Le goût de l'eau du robinet ailleurs

Février 2027

On remplit un verre au lavabo d'une chambre louée pour une nuit. On boit. L'eau n'est pas celle de chez soi. Elle a un goût plus minéral, plus sec, ou bien plus doux, ou bien légèrement chloré — difficile à dire. On s'arrête, on regarde le verre. Le voyage commence ici, dans cette gorgée qu'aucun guide n'aura annoncée.

L'eau du robinet est, dans chaque ville, un fragment du territoire. Elle a traversé des roches que l'on ne verra pas, longé des champs, séjourné dans des réservoirs. Elle porte, dans son goût, les nappes profondes du pays. Ceux qui y habitent ne la sentent plus ; le voyageur, lui, la reconnaît à la première gorgée.

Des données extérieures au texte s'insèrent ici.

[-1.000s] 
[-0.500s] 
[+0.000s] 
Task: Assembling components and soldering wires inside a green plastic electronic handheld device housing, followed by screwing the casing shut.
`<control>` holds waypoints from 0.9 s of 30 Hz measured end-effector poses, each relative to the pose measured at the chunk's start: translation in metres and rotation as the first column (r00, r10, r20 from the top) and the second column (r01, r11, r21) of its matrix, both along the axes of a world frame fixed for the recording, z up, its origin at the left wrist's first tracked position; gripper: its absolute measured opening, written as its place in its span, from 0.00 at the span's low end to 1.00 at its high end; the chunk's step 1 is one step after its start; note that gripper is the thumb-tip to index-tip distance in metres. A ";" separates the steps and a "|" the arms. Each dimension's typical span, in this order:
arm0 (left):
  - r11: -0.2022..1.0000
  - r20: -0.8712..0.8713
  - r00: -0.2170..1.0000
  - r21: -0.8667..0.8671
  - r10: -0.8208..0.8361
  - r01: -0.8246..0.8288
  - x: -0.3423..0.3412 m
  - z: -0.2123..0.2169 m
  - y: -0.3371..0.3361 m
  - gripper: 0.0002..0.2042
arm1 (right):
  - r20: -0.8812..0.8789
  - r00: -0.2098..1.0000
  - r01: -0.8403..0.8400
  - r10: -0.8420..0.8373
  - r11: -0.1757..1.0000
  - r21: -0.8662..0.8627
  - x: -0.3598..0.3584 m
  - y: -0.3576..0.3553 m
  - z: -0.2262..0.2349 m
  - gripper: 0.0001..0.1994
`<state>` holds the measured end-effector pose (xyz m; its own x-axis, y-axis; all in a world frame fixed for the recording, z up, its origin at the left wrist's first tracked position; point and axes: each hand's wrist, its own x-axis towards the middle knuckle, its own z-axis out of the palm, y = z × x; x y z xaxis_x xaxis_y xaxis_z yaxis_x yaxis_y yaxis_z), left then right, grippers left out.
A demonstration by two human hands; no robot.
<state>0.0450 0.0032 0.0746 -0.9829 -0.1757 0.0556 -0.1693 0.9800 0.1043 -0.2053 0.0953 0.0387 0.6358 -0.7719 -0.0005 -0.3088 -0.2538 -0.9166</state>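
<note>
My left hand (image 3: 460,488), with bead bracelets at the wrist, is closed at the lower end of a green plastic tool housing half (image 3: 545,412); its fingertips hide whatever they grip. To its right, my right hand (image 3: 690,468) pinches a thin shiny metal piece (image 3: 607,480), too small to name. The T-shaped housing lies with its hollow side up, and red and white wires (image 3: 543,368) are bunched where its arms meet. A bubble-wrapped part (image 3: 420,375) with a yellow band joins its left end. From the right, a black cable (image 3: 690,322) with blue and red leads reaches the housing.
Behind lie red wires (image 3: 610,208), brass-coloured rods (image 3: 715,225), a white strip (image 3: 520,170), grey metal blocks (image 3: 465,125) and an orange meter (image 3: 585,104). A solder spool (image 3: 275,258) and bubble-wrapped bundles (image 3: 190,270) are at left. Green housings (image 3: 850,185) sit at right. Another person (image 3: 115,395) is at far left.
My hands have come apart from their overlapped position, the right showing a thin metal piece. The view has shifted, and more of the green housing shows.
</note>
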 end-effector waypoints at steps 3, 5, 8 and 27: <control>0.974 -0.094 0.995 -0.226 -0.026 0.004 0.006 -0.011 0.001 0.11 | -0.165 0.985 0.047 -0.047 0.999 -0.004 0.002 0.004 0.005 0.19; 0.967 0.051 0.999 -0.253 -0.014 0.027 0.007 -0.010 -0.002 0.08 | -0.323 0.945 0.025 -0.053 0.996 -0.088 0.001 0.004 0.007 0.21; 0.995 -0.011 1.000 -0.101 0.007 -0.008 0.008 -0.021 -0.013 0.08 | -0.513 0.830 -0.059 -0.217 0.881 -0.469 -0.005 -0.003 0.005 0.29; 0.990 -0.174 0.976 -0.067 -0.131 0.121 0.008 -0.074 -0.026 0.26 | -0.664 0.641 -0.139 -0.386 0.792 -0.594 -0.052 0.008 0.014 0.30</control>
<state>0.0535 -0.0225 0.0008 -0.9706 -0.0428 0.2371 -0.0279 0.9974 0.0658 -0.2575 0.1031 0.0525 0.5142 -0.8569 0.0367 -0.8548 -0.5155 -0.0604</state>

Certaines villes ont une eau de mémoire — celle qu'on retrouve, des années après, en y revenant pour deux jours, et qui rend l'enfance plus présente qu'aucune photographie. D'autres ont une eau qu'on n'aime pas et qu'on dilue, par défense, dans un sirop quelconque. Il existe, partout, un goût local de l'eau : c'est le premier souvenir, le plus fiable, qu'on garde d'un lieu.

On repose le verre. Le matin, on boira un autre verre du même robinet, et l'on s'apercevra que le goût, déjà, s'est atténué. C'est qu'on s'y est fait. Encore quelques jours, et l'on ne le sentirait plus. On part avant.